Donc, encore une fois, je reviens à la question. Est-ce que, si on crée un
organisme qui aurait un mandat qui pourrait interférer avec le mandat de
l'UPAC, vous ne voyez pas un risque de diluer soit l'un ou l'autre de ces
organismes-là?
Le Président (M. Bernier) :
M. Patry.
M. Patry
(Pierre) : Comme
M. Laurin l'a mentionné tantôt, bien, un est plus sur la prévention,
l'AMP, parce que, si on n'agit pas sur la prévention, effectivement,
l'UPAC aura à jouer son rôle éventuellement, mais là on est dans un processus
qui est un tout autre processus puis on est dans le processus judiciaire, là,
d'une certaine façon. Première des choses.
Deuxième des
choses, peut-être qu'il y a beaucoup de pièces... Bon, vous parlez de la loi,
je pense, c'est n° 87, si j'ai bien compris, là, sur la question
des actes répréhensibles. Mais je pense que le problème, avec tout le débat sur
la collusion puis la corruption, c'est qu'on
ne voit pas l'approche globale qui nous permet de rassurer les citoyennes et
les citoyens du Québec parce qu'il y a une
question de confiance, là, face à ces questions-là. Puis on a été pas mal
échaudés à cet égard-là. Et, à l'origine,
même, on a été parmi les premières organisations qui avons demandé la tenue
d'une commission
d'enquête. Puis Dieu sait que ça ne nous a pas été accordé du premier coup
justement parce qu'il y avait eu la création de l'UPAC, ainsi de suite.
Donc, la
commission Charbonneau a joué un rôle, l'UPAC joue un rôle, un rôle qui est
utile, de notre avis. Mais là, avec l'Autorité des marchés publics, je
pense qu'on se donne des jalons supplémentaires. Mais le problème pour la citoyenne puis le citoyen, c'est de s'assurer que
tout ça se tient ensemble, puis qu'ils voient la vision globale dans la
lutte à la collusion puis à la corruption, puis que ça puisse lui donner
suffisamment confiance dans les dirigeantes puis les dirigeants, là.

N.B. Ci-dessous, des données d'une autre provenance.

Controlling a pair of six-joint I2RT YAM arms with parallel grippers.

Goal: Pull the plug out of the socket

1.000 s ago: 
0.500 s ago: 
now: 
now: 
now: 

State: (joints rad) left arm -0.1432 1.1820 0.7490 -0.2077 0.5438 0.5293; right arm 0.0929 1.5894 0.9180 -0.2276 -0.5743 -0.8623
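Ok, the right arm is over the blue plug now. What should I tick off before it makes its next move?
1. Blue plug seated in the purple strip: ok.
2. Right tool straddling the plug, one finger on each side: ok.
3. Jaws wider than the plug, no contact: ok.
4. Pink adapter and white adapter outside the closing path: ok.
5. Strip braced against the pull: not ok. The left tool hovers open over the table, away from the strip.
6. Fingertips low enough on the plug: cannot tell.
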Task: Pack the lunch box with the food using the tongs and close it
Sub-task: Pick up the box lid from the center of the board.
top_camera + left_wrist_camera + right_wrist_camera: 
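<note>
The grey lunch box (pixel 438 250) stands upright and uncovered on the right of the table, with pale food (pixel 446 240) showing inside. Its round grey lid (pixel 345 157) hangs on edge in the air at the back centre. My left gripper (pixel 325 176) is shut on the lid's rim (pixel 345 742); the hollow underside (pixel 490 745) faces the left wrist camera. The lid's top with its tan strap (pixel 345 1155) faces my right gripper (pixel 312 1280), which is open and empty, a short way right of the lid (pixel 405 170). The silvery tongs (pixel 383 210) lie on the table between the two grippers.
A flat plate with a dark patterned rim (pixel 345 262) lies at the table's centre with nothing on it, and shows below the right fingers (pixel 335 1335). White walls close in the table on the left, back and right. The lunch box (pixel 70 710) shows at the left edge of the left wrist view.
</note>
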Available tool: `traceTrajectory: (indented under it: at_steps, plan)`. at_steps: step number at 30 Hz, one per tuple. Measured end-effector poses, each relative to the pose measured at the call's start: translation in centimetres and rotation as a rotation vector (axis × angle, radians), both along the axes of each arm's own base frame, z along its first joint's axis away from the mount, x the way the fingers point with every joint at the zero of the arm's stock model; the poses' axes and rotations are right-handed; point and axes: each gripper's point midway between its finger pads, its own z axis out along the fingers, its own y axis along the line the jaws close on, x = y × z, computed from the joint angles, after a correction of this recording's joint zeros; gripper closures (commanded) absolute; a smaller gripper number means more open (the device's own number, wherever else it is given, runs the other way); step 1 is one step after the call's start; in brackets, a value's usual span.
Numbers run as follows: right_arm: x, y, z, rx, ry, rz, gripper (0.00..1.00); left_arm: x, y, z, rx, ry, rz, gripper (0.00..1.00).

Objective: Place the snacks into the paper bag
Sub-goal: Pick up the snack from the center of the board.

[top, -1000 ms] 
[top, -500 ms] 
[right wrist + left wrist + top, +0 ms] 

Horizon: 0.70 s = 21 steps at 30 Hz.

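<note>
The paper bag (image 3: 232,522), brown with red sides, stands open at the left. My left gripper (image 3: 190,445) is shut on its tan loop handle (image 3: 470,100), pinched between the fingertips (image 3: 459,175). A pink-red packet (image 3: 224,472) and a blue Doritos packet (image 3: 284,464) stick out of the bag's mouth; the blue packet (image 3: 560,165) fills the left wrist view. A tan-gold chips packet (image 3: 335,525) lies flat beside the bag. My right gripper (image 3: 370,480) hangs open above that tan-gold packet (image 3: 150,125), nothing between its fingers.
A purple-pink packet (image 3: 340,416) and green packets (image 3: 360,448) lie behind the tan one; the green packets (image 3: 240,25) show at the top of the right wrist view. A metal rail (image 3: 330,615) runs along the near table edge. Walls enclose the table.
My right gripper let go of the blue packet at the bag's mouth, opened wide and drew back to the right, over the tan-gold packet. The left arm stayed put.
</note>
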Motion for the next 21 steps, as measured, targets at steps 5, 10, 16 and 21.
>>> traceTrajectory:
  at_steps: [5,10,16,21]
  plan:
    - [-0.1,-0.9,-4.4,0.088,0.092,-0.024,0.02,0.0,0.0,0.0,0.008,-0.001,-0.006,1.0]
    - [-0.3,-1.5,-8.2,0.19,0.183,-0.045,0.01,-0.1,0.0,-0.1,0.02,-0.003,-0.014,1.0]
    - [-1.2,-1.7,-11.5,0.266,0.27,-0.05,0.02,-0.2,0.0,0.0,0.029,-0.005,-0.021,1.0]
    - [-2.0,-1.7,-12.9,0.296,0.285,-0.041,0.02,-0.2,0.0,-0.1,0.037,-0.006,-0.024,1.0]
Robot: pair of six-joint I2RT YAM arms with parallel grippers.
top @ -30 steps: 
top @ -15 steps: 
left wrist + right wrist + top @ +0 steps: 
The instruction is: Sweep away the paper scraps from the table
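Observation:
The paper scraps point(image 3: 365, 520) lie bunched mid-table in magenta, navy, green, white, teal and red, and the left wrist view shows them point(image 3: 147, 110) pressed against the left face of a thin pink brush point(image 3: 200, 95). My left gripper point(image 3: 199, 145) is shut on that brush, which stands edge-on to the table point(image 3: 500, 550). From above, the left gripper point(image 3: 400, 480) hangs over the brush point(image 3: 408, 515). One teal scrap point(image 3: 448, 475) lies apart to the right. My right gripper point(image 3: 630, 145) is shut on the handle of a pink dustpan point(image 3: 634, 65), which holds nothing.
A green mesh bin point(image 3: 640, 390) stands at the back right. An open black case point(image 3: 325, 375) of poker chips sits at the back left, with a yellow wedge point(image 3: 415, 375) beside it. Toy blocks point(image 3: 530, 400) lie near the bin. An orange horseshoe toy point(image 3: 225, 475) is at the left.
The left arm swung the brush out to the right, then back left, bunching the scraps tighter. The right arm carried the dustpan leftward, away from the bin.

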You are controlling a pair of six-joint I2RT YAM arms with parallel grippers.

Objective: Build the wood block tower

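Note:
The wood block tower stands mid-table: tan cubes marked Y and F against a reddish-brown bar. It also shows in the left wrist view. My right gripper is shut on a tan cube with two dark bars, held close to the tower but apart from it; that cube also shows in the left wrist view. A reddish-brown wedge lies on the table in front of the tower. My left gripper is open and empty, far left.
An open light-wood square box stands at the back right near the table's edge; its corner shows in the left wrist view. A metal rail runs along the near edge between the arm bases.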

Le Président (M. Bernier) :
Merci. M. le ministre.
M. Leitão :
Écoutez, merci. Merci de votre participation. Je ne sais pas, les collègues, si
vous avez des questions que vous souhaiteriez poser...
Le Président (M. Bernier) :
M. le député de La Prairie.
M. Merlini :
Merci beaucoup, M. le Président. Mme Bédard, M. Laurin,
M. Patry, merci de votre présence, merci pour votre mémoire.
D'entrée de
jeu, M. Patry, vous avez dit au début que la CSN était d'accord avec le
principe du projet de loi n° 108, qui
créerait l'Autorité des marchés publics, mais qui ne répond pas suffisamment
aux attentes de vos membres. Et vous dites que le projet de loi n'a pas
une portée suffisante.
Alors, ma
question est très simple : Quelle portée auriez-vous souhaité que le
projet de loi n° 108 ait et de quelle façon? Parce que vous avez
parlé, là, de rassurer la confiance des gens par rapport à tout ce qui a tourné
autour de la collusion et la corruption. Mais quelle portée, vous, comme
organisation, vous auriez souhaité voir dans le projet de loi n° 108?
M. Patry
(Pierre) : Bien, écoutez,
d'abord, quand on dit qu'on est d'accord avec le principe, nous, à
l'époque, on s'était un peu inquiétés du
fait que le rôle de vérification, là, d'un certain nombre de choses en lien
avec l'intégrité avait été confié à
l'Autorité des marchés financiers, laquelle, autorité, a un tout autre rôle que
de vérifier, là, les contrats publics puis les marchés publics, première
des choses.
Maintenant,
sur le caractère insuffisant' bien, c'est un peu ce qu'on a mentionné tantôt.
Par exemple, on considère que, sur la
question des plaintes, du simple fait, par exemple, que l'Autorité des marchés
financiers ne répondrait pas à une entreprise
ou une plainte ne serait pas traitée puis elle serait considérée réputée comme
étant correcte, bien ça fait en sorte que
ça minimise beaucoup l'impact de la création de l'Autorité des marchés publics.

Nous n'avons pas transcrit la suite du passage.